5. -the computer-implemented method of claim 4, the method being performed on a batch of reads.

6. -the computer-implemented method of claim 4 or 5, wherein the information associated with the fingerprint data strings comprised in the repository further comprises one or more of structural data, relational data, spatial data and orientation data, and wherein the information processed in step d comprises one or more thereof.

7. -the computer-implemented method according to any of claims 4 to 6, wherein the fingerprint data string is inherently oriented and comprises position information, the method comprising a further step of aligning the processed read with an orientation map using the characteristic biological sub-sequence identified in step b.

8. The computer-implemented method of claim 7, wherein the aligning comprises identifying a change.
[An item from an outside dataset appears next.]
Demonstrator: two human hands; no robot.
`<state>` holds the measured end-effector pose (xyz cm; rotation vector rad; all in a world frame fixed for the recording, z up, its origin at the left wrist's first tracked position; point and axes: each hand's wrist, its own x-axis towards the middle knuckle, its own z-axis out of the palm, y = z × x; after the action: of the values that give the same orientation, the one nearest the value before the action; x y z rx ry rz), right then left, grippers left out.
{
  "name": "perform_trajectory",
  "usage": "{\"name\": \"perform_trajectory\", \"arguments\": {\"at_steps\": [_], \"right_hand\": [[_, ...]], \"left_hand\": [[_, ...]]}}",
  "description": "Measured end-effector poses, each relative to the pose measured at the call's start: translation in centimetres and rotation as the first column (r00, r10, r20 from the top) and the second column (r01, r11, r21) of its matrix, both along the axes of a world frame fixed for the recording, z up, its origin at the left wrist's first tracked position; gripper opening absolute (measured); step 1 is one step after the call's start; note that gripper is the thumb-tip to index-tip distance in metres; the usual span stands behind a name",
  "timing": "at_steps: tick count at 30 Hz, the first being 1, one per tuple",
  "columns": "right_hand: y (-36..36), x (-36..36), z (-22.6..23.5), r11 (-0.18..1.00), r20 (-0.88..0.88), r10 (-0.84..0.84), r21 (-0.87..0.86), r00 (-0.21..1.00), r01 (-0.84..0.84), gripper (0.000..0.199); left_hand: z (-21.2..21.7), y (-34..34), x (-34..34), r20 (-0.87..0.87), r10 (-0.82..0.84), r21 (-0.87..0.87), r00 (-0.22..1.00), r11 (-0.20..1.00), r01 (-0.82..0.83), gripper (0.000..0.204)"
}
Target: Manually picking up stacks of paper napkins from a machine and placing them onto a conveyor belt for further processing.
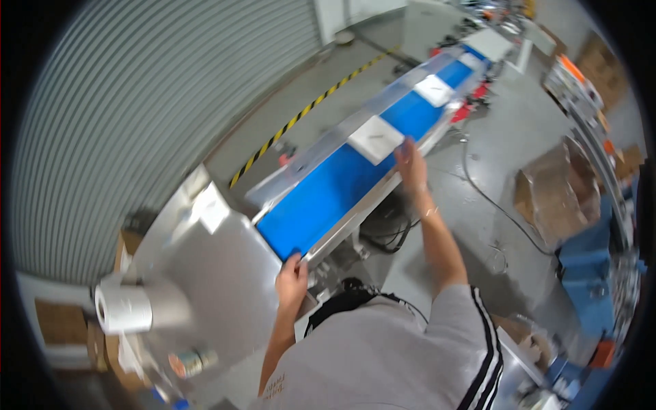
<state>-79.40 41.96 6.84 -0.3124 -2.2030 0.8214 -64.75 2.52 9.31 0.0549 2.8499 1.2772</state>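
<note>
A blue conveyor belt (318, 205) runs from in front of me toward the far right. My left hand (292, 281) is closed on the corner of the conveyor frame at its near end. On the belt lies a flat white square packet (376, 140) with a small dark mark on top. My right hand (411, 167) reaches over the conveyor's right edge beside this packet's right corner. Motion smears its fingers, and I cannot tell whether they grip the packet. Farther up the belt sits a second white packet (434, 90), with another pale one (470, 61) beyond it.
A metal table (225, 273) adjoins the belt's near end, carrying a white roll (126, 309), a small printed container (191, 362) and a white sheet (210, 208). A clear guard (301, 167) lines the belt's left side. A lined cardboard box (557, 191) and a cable (488, 198) are on the right.
</note>
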Motion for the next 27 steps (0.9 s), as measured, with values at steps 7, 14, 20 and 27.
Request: {"name": "perform_trajectory", "arguments": {"at_steps": [7, 14, 20, 27], "right_hand": [[-6.6, 24.6, -18.4, 0.966, 0.84, 0.028, -0.163, 0.541, 0.202, 0.035], [-18.3, 47.4, -26.4, 0.891, 0.934, 0.336, -0.273, -0.123, 0.363, 0.032], [-25.3, 49.5, -26.0, 0.719, 0.848, 0.486, -0.525, 0.209, 0.455, 0.033], [-30.0, 55.7, -25.5, 0.761, 0.904, 0.241, -0.402, 0.352, 0.509, 0.04]], "left_hand": [[-4.2, -2.3, 1.3, -0.439, -0.141, -0.078, 0.888, 0.99, 0.118, 0.009], [-4.0, -2.7, 0.4, -0.388, -0.152, 0.225, 0.909, 0.941, 0.253, 0.008], [-2.0, -3.2, 0.3, -0.364, -0.179, 0.215, 0.914, 0.939, 0.27, 0.018], [-3.1, -2.5, -0.2, -0.398, -0.219, 0.224, 0.891, 0.919, 0.326, 0.022]]}}
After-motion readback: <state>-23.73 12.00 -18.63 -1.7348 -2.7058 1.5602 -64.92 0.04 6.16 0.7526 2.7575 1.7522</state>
9. -the computer-implemented method of any of claims 4 to 8, wherein the method further comprises converting a plurality of the processed reads into a sub-read map and/or a read map.
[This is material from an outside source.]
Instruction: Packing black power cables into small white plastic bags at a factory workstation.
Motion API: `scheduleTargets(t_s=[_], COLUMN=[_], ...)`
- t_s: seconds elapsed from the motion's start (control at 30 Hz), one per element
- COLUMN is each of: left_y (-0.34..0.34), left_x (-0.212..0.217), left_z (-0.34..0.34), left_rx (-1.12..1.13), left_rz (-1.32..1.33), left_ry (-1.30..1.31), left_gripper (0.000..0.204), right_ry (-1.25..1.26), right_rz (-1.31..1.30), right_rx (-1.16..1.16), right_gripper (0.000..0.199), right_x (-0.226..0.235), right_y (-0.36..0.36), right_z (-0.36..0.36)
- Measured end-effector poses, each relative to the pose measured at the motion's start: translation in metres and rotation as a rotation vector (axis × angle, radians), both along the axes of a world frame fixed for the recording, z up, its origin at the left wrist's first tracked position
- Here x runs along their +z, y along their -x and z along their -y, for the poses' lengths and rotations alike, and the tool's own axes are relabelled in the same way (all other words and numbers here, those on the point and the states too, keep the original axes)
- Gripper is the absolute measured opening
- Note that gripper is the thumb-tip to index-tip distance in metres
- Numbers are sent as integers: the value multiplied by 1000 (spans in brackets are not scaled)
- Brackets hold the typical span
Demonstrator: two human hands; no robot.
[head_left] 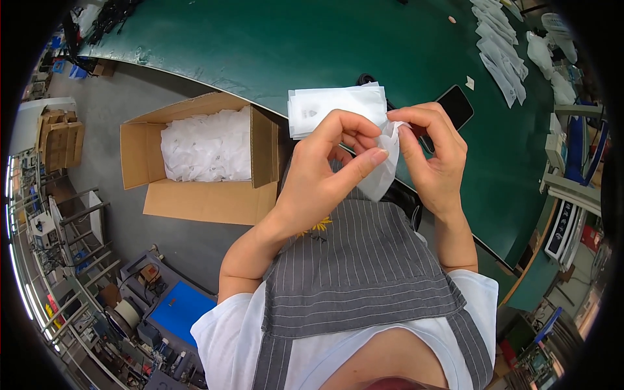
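In front of my chest I hold a small translucent white plastic bag (379, 181) above the table's near edge. The thumb and index finger of my right hand (437, 153) pinch its gathered upper end. My left hand (328, 156) is curled against the bag's left side, its thumb and fingertips at the plastic; part of its grip is hidden. Whether anything is inside the bag I cannot tell. Just beyond my left hand lies a stack of flat white plastic bags (335, 104) at the edge of the green table.
On my left stands an open cardboard box (263, 146) filled with white bags (207, 146). A black phone (457, 107) lies on the green table (273, 45) beyond my right hand. Farther right is a row of overlapping white bags (500, 55). A blue-topped machine (181, 312) is at lower left.
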State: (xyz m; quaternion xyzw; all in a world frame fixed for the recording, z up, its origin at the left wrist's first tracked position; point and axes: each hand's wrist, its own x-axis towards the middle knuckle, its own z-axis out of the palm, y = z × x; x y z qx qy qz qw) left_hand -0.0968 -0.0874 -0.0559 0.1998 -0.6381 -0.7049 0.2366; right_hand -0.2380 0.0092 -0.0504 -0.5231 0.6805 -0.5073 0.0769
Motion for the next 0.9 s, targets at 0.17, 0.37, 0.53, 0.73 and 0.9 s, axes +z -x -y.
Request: scheduleTargets(t_s=[0.17,0.37,0.53,0.73,0.9], left_y=[0,-2,-4,-8,-18], left_x=[-8,-7,-11,-20,-26], left_z=[4,4,5,5,13], left_rx=[-119,-50,-93,113,106], left_rz=[-76,-166,-50,-22,92], left_ry=[-307,-299,-291,0,225], left_gripper=[12,17,12,8,7], right_ry=[-61,25,-35,13,-12], right_rz=[158,640,320,918,607], right_rx=[52,196,179,245,93], right_gripper=[13,8,8,10,13], right_x=[-2,-6,-10,-15,-19], right_y=[8,5,2,7,-6], right_z=[-5,0,3,2,8])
10. -a computer-implemented method for associating information with one or more fingerprint data strings as defined in any one of the preceding claims, comprising:

a. providing a biological sequence of biological entities, said biological entities sharing equivalent information;

b. searching the biological sequence for an equivalent characteristic biological subsequence; and

c. associating the equivalence information with the fingerprint data string representing the equivalent characteristic biological subsequence.

11. -the computer-implemented method of claim 10, further comprising, before step a, the following step a':

searching a data pool for biological entities sharing equivalent information.

12. The computer-implemented method of claim 11, wherein the data pool comprises sequencing data or a biological sequence database.

13. -the computer-implemented method of any of claims 10 to 12, wherein the equivalent information comprises one or more of medical conditions, biological functions, spatial structures, or combined information.

14. A data processing system adapted to perform the computer-implemented method according to any one of claims 1 to 13.

15. A computer program or computer readable medium comprising instructions which, when executed by a computer, cause the computer to perform the computer-implemented method according to any one of claims 1 to 13.